Set down the whole listing below exactly, without pictures.

▶ [Given material]:
^^^^^^^^^^^^^^^^

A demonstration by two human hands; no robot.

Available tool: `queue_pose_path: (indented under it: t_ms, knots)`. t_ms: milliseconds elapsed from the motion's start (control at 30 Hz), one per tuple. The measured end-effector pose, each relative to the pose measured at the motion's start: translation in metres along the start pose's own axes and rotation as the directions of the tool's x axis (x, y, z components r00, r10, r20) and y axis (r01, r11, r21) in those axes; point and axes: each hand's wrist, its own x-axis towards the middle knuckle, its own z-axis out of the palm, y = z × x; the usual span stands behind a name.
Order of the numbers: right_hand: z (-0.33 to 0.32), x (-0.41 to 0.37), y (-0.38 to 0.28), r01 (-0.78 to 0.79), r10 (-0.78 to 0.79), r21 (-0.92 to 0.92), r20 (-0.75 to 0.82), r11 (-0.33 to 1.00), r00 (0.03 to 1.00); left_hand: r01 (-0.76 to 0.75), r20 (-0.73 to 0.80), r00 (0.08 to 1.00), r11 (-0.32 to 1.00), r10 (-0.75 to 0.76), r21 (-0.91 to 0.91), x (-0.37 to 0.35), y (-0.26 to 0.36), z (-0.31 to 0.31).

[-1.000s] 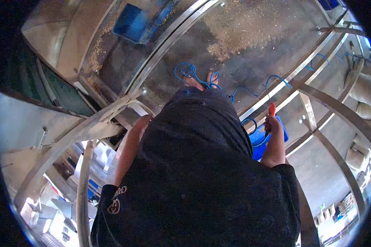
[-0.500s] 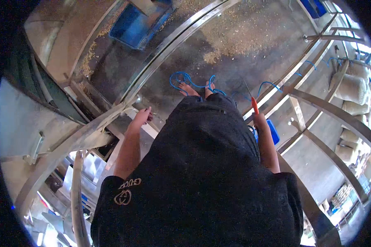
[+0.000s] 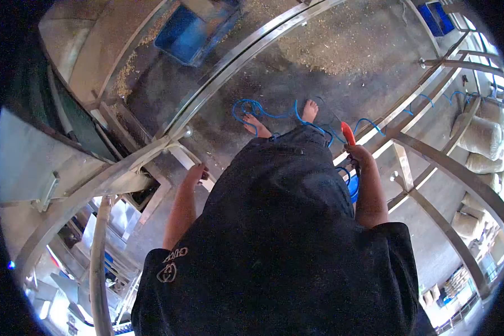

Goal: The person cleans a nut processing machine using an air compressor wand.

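Observation:
My right hand [image 3: 359, 157] is closed around a red air blow gun [image 3: 348, 133], its thin nozzle pointing forward and down to the floor. Blue hose [image 3: 344, 169] hangs in loops just below that hand. My left hand [image 3: 196, 173] hangs loosely at my left side with nothing seen in it. Its fingers are slightly bent and overlap a metal frame bar [image 3: 186, 158] in this view. Between the hands are my dark shirt and trousers, and my bare feet [image 3: 311, 110] stand on the floor.
Blue hose [image 3: 252, 105] lies coiled by my feet and runs off right. Metal rails [image 3: 229, 73] cross ahead, with more frame bars [image 3: 448, 151] on the right. A blue bin [image 3: 179, 36] stands front left. Pale crumbs [image 3: 330, 53] litter the floor. Stuffed sacks [image 3: 479, 134] are stacked right.
My right foot has moved forward. The blow gun has tilted a little in my right hand, and my left hand has dropped slightly back with its fingers more bent.

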Motion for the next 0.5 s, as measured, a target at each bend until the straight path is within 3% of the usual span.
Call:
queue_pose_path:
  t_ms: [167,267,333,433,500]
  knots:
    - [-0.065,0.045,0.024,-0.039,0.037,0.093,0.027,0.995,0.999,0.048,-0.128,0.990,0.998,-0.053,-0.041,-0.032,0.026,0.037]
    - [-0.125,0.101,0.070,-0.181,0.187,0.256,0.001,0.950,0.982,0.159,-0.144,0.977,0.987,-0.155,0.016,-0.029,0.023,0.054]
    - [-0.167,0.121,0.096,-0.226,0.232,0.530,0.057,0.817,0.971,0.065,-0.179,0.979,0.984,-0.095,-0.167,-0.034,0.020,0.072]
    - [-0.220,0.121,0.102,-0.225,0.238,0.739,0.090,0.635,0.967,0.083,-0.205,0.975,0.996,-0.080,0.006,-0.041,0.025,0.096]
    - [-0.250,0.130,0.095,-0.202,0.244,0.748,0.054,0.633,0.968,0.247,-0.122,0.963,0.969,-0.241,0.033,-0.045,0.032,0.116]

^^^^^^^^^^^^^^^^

▶ [Solution to the problem]:
A demonstration by two human hands; no robot.

Available tool: `queue_pose_path: (indented under it: t_ms, knots)`. t_ms: milliseconds elapsed from the motion's start (control at 30 Hz), one per tuple. The measured end-effector pose, each relative to the pose measured at the motion's start: translation in metres along the start pose's own axes and rotation as the directions of the tool's x axis (x, y, z components r00, r10, r20) and y axis (r01, r11, r21) in those axes; point and axes: each hand's wrist, its own x-axis towards the middle knuckle, its own z-axis out of the palm, y = z × x; the usual span stands behind a name.
Order of the numbers: right_hand: z (-0.33 to 0.32), x (-0.41 to 0.37), y (-0.38 to 0.28), r01 (-0.78 to 0.79), r10 (-0.78 to 0.79), r21 (-0.92 to 0.92), r20 (-0.75 to 0.82), r11 (-0.33 to 1.00), r00 (0.03 to 1.00); left_hand: r01 (-0.76 to 0.75), r20 (-0.73 to 0.80), r00 (0.08 to 1.00), r11 (-0.32 to 1.00), r10 (-0.75 to 0.76), r21 (-0.91 to 0.91), x (-0.37 to 0.35), y (-0.26 to 0.36), z (-0.31 to 0.31).

[-1.000s] 
[-0.500s] 
[+0.000s] 

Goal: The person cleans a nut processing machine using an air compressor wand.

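Observation:
My right hand [image 3: 359, 157] is closed around a red air blow gun [image 3: 348, 133], its thin nozzle pointing forward and down to the floor. Blue hose [image 3: 344, 169] hangs in loops just below that hand. My left hand [image 3: 196, 173] hangs loosely at my left side with nothing seen in it. Its fingers are slightly bent and overlap a metal frame bar [image 3: 186, 158] in this view. Between the hands are my dark shirt and trousers, and my bare feet [image 3: 311, 110] stand on the floor.
Blue hose [image 3: 252, 105] lies coiled by my feet and runs off right. Metal rails [image 3: 229, 73] cross ahead, with more frame bars [image 3: 448, 151] on the right. A blue bin [image 3: 179, 36] stands front left. Pale crumbs [image 3: 330, 53] litter the floor. Stuffed sacks [image 3: 479, 134] are stacked right.
My right foot has moved forward. The blow gun has tilted a little in my right hand, and my left hand has dropped slightly back with its fingers more bent.
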
Motion for the next 0.5 s, as measured, a target at each bend until the straight path is within 3% of the usual span.
Call:
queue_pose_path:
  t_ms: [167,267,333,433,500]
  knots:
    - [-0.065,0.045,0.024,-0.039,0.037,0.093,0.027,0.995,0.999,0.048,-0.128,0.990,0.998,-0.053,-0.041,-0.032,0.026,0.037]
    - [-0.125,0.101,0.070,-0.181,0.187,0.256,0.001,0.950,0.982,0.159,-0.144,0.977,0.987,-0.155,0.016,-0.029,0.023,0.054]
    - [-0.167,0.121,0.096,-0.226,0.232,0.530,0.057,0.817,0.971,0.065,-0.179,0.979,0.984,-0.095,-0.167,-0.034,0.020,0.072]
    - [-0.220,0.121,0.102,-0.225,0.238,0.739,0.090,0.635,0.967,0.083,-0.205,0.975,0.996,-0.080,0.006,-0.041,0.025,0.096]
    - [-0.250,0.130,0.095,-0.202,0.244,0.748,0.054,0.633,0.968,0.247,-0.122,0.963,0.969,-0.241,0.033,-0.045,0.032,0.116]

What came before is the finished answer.